DNA affinity purification sequencing (DAP-seq) is a recently developed technique for transcription factor (TF) binding site discovery that produces datasets like ChIP-seq. A major advantage of the DAP-seq method is that it uses exogenously expressed TFs to directly interrogate genomic DNA, without the need for tagged transgenic lines or gene-specific antibodies while still capturing TF binding events in their genomic sequence context. To assess the accuracy of the DAP-seq, we utilized this method to generate genome wide binding profiles of maize AUXIN RESPONSE FACTORS (ARFs). ARFs are responsible for activating or repressing auxin response genes and play an important role in growth and developmental processes. This provides a typical scenario in which researchers would use DAP-seq to better understand how this important family of TFs regulates gene expression. The informatics analysis workflow consists of a selection of highly validated read aligners and transcription factor binding site prediction bioinformatics tools supported by in-house built custom python scripts.

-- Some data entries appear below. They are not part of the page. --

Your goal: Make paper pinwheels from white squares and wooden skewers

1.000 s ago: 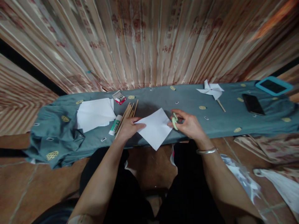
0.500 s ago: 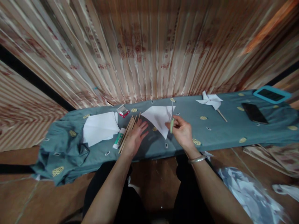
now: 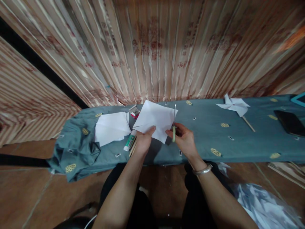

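Observation:
A white square of paper (image 3: 156,116), with a slit near its left corner, is held up over the cloth. My left hand (image 3: 143,140) pinches its lower left edge, thumb on top. My right hand (image 3: 184,138) is closed round the pale green handles of a pair of scissors (image 3: 174,133), whose blades point away from me. The right fingertips also meet the paper's lower right edge. Under and beside my left hand lie a green and white glue stick (image 3: 130,141) and some thin wooden sticks (image 3: 132,149), mostly covered.
A paper stack (image 3: 111,127) lies to the left, with a small red and white box (image 3: 134,112) beside it. Rightward are a paper pinwheel (image 3: 234,105) on a stick and a black phone (image 3: 289,122). A plastic bag (image 3: 264,203) of paper scraps sits on the floor.
The paper was folded into a triangle and is now opened out to a square. My left hand went from spread fingers to gripping it. The view has swung left.

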The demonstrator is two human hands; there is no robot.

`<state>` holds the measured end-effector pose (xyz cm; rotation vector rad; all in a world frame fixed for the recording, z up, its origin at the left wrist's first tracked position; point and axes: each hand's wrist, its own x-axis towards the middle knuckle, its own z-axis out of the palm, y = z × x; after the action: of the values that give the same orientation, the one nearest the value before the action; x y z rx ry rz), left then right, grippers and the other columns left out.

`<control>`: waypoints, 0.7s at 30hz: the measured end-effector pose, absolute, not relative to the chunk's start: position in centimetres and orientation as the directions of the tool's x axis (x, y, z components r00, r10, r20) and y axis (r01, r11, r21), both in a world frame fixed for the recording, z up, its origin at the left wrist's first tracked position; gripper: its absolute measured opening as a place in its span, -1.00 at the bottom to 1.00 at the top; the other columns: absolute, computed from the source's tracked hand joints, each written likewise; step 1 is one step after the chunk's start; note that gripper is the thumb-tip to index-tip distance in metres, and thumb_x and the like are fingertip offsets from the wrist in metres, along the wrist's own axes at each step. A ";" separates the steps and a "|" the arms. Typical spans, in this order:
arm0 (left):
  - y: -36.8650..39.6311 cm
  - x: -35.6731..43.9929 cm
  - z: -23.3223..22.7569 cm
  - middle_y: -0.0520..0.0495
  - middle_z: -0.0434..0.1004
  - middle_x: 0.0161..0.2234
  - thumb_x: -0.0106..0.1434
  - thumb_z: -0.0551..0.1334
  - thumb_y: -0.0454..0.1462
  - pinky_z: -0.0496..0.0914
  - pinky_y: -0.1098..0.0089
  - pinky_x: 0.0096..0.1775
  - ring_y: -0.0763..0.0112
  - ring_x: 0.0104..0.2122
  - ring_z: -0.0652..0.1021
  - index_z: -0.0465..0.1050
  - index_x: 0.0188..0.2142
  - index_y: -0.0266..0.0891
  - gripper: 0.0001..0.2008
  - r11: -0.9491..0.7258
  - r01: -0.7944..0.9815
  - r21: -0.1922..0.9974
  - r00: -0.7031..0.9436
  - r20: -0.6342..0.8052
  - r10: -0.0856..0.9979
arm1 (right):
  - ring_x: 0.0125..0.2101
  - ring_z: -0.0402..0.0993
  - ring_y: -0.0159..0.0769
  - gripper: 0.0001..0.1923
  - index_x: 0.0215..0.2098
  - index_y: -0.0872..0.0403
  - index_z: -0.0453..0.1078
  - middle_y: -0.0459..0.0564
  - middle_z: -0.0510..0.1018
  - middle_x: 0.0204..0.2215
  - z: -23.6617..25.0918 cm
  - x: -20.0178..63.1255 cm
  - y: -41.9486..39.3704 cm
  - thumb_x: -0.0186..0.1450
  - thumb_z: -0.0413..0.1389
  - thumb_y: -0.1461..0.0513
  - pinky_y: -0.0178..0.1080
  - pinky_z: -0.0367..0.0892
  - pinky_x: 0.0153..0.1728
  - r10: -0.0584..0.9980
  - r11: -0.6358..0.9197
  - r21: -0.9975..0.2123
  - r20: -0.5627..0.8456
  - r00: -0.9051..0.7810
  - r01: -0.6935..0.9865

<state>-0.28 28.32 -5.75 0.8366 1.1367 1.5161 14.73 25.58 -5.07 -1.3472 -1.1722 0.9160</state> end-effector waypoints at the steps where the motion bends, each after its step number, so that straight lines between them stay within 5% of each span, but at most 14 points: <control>1: 28.6 -0.5 -5.8 -0.15 0.62 -0.10 -0.07 0.45 -0.26 0.44 0.16 0.04 0.12 -0.04 0.59 0.50 -0.13 -0.22 -0.55 -0.043 -0.283 0.958 -0.260 -0.034 0.965 | -0.47 0.46 -0.28 -0.52 -0.13 0.10 0.47 -0.05 0.58 -0.48 -5.2 14.6 25.4 0.07 0.30 0.00 -0.26 0.36 -0.43 0.977 0.058 -0.988 0.086 0.196 0.143; 9: 30.7 -2.5 -4.6 -0.14 0.63 -0.13 -0.08 0.45 -0.28 0.43 0.20 0.04 0.17 -0.06 0.59 0.49 -0.14 -0.24 -0.54 -0.134 -0.273 0.953 -0.383 0.020 0.923 | -0.52 0.38 -0.36 -0.54 -0.17 0.06 0.48 -0.14 0.50 -0.54 -6.1 14.5 23.4 0.07 0.31 -0.03 -0.31 0.27 -0.49 0.995 -0.052 -0.989 -0.062 -0.074 0.135; 21: 31.2 -2.7 -4.0 -0.12 0.62 -0.14 -0.12 0.44 -0.26 0.45 0.25 -0.01 0.23 -0.13 0.60 0.48 -0.09 -0.26 -0.47 -0.144 -0.398 0.906 -0.320 0.009 0.947 | -0.47 0.34 -0.37 -0.50 -0.21 0.10 0.49 -0.06 0.51 -0.47 -5.6 15.7 22.1 0.12 0.26 -0.12 -0.32 0.20 -0.50 0.860 -0.217 -0.963 -0.267 -0.436 0.163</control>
<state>-2.69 31.17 -3.97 0.7684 1.0539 1.6683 15.69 22.13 -5.57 -1.2220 -1.5113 1.7038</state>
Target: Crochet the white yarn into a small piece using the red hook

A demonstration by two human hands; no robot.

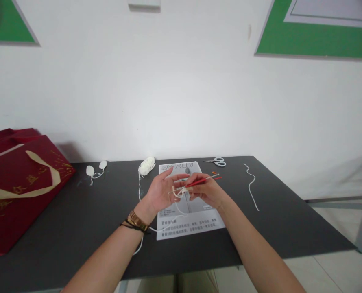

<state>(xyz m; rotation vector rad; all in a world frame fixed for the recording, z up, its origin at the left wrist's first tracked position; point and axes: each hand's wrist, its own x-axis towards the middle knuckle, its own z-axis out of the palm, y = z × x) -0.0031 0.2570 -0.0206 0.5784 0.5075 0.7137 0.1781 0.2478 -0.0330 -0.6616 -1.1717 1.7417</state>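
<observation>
My right hand (206,190) pinches a crochet hook (199,182) with a red handle, its thin metal shaft pointing left. At its fingertips, a small piece of white yarn work (182,191) sits around the shaft. Palm up, my left hand (163,192) lies close on the left, thumb raised and fingers stretched behind the yarn; their tips are partly hidden by my right hand. White yarn (140,189) runs from a ball (147,166) down past my left wrist, and a strand hangs below the hands over a printed sheet (187,234).
Scissors (219,161) and a small orange item (214,173) lie behind my right hand. A loose yarn length (251,185) is at the right of the black table (278,228). Two white leaf-shaped pieces (90,171) and a red gift bag (31,183) stand left.
</observation>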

We investigate the accuracy of pattern mining underlying the ARF binding signatures with respect to the presence and position of conserved motifs. ARFs are known to bind as dimers to pairs of TGTC motifs as direct repeats, inverted repeats and everted repeats. Based on this knowledge, our workflow mines the DAP-seq datasets to find specific genomic regions with such signatures. After each round of mining, we validate the accuracy of results with known patterns and domain knowledge from our collaborators.